[Items from a data source]
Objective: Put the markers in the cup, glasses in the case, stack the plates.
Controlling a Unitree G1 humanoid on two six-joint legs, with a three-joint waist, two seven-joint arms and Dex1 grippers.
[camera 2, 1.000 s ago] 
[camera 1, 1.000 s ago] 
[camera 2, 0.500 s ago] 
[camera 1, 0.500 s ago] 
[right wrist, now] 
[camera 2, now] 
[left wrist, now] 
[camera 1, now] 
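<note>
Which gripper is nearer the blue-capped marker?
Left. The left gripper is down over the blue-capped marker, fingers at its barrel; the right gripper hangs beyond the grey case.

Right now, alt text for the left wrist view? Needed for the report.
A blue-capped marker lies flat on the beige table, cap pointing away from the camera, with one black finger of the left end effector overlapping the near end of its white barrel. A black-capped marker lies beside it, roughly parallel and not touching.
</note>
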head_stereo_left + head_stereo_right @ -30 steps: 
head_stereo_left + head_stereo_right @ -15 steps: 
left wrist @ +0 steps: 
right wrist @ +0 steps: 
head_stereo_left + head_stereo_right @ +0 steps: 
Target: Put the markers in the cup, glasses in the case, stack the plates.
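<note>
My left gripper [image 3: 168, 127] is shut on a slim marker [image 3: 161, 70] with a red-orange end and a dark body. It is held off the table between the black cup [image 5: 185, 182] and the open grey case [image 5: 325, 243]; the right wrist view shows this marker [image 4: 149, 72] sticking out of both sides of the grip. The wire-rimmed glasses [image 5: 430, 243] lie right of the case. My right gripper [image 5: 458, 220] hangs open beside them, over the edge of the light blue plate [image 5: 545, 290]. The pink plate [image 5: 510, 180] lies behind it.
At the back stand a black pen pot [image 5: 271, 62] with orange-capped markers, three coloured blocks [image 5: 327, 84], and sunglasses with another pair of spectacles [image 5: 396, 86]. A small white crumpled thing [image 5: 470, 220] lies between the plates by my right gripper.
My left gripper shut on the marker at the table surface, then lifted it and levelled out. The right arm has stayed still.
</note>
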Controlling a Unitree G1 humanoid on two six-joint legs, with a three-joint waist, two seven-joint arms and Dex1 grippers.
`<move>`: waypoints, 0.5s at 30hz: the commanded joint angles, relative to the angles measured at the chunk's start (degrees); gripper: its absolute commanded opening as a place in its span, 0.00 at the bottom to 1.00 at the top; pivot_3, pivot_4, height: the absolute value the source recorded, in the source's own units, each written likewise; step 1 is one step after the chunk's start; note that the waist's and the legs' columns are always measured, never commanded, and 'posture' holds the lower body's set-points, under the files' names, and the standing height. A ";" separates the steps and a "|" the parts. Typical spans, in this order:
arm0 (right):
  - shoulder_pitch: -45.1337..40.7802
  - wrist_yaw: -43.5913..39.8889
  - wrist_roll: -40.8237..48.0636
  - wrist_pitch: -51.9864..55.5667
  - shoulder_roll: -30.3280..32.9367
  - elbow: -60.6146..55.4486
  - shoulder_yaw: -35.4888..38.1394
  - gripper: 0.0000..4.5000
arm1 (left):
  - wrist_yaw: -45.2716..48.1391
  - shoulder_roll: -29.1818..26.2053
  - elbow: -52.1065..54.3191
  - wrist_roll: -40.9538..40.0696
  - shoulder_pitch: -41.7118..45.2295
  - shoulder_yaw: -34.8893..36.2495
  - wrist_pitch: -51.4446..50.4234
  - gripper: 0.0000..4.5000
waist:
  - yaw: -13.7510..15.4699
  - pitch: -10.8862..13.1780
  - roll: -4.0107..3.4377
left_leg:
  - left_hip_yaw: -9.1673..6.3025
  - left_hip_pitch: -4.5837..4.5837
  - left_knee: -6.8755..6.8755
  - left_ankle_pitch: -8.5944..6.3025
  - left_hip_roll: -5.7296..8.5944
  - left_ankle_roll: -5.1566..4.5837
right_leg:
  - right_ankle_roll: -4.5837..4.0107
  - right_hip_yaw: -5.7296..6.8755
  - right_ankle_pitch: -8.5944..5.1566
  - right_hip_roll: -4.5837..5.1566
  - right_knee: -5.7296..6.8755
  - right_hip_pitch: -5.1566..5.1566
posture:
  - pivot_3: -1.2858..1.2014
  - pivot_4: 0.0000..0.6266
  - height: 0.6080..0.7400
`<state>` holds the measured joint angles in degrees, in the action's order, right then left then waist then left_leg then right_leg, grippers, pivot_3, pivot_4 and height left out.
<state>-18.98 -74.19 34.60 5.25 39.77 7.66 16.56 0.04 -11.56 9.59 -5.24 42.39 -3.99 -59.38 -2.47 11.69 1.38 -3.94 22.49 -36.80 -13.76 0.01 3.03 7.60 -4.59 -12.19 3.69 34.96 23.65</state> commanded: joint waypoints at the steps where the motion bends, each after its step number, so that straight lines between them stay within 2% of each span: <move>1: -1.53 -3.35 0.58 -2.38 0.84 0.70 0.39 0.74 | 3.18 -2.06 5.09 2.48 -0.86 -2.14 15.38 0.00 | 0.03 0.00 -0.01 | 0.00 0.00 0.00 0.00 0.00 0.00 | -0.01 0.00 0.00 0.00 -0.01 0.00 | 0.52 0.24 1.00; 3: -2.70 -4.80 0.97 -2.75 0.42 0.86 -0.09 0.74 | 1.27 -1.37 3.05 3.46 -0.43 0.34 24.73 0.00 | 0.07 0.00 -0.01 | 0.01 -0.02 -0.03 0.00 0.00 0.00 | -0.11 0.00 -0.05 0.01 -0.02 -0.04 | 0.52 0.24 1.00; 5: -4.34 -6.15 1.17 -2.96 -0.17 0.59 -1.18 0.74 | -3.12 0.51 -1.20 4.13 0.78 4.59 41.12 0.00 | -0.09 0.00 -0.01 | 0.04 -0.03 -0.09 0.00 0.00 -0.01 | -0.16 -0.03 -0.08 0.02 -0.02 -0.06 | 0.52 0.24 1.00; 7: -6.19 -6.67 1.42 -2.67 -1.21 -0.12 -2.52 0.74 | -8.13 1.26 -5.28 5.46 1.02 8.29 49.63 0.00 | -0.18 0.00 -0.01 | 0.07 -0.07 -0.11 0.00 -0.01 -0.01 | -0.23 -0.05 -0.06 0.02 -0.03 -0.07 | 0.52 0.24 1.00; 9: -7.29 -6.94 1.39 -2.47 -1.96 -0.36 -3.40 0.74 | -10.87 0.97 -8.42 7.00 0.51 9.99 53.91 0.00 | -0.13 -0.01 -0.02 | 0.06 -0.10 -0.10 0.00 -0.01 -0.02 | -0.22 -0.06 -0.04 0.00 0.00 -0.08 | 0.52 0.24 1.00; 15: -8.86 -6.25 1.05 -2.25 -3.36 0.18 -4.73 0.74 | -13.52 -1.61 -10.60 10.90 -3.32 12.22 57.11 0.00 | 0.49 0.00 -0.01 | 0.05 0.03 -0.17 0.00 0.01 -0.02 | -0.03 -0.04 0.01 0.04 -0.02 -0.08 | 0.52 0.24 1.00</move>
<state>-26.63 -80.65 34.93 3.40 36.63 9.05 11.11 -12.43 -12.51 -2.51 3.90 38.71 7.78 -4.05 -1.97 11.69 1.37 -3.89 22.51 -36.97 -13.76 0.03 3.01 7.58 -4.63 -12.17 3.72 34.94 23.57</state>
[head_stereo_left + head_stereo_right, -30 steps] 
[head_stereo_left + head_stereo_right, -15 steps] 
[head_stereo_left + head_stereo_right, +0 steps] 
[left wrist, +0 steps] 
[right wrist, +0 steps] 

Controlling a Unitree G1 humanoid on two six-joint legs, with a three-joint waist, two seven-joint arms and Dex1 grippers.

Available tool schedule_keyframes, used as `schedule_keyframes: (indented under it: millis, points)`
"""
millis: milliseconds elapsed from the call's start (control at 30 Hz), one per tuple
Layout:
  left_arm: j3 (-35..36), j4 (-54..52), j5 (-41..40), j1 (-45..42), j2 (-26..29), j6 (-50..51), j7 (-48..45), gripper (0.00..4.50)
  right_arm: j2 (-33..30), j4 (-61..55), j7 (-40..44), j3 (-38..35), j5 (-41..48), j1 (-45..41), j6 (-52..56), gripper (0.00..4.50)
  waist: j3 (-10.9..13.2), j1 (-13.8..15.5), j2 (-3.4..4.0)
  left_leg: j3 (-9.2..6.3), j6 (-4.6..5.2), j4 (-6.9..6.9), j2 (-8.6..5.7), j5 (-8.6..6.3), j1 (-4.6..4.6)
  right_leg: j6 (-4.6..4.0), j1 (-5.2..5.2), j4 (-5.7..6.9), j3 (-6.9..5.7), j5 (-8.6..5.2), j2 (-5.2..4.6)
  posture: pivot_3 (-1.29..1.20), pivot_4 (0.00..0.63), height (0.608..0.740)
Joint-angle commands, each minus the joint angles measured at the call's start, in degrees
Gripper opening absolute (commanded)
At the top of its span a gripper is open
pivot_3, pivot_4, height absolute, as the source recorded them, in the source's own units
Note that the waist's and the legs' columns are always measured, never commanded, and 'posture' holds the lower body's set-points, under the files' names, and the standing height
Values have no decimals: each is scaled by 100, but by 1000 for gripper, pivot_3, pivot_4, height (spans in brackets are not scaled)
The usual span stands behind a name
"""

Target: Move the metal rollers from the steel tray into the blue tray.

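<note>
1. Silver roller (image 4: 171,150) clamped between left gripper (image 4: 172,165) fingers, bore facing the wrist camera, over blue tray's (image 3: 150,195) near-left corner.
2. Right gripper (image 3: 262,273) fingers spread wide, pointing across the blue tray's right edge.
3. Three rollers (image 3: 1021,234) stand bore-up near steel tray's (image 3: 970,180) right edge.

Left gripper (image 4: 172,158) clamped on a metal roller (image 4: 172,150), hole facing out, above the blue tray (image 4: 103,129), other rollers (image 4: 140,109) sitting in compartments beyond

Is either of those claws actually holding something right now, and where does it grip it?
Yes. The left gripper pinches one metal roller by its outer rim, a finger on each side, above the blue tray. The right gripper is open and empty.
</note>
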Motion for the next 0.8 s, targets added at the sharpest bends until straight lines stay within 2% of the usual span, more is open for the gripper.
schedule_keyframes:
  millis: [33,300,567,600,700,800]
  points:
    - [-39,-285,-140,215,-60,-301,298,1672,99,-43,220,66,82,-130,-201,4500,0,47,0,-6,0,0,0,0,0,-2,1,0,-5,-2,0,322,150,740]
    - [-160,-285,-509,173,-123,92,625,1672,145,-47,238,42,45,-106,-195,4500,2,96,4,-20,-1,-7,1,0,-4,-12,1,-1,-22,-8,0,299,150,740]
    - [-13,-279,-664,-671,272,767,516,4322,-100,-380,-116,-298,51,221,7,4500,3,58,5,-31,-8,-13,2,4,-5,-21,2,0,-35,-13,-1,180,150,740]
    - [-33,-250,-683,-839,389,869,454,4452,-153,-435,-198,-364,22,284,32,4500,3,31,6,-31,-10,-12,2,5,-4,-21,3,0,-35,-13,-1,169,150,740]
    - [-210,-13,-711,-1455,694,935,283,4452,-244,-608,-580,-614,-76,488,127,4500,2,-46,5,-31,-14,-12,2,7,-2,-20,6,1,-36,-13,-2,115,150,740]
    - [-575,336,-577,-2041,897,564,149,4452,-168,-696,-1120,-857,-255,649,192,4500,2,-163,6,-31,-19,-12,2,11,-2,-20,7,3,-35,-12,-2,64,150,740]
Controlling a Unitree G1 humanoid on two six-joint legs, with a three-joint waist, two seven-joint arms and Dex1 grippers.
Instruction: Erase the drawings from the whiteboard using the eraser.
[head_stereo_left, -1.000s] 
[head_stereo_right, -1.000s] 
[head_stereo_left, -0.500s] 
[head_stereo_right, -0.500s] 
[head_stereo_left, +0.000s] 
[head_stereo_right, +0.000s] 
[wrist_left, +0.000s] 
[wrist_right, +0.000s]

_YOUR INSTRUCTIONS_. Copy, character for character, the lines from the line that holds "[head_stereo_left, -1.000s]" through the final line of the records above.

_TASK SOLUTION_.
[head_stereo_left, -1.000s] 
[head_stereo_right, -1.000s] 
[head_stereo_left, -0.500s] 
[head_stereo_right, -0.500s] 
[head_stereo_left, +0.000s] 
[head_stereo_right, +0.000s] 
[wrist_left, +0.000s] 
[wrist_right, +0.000s]

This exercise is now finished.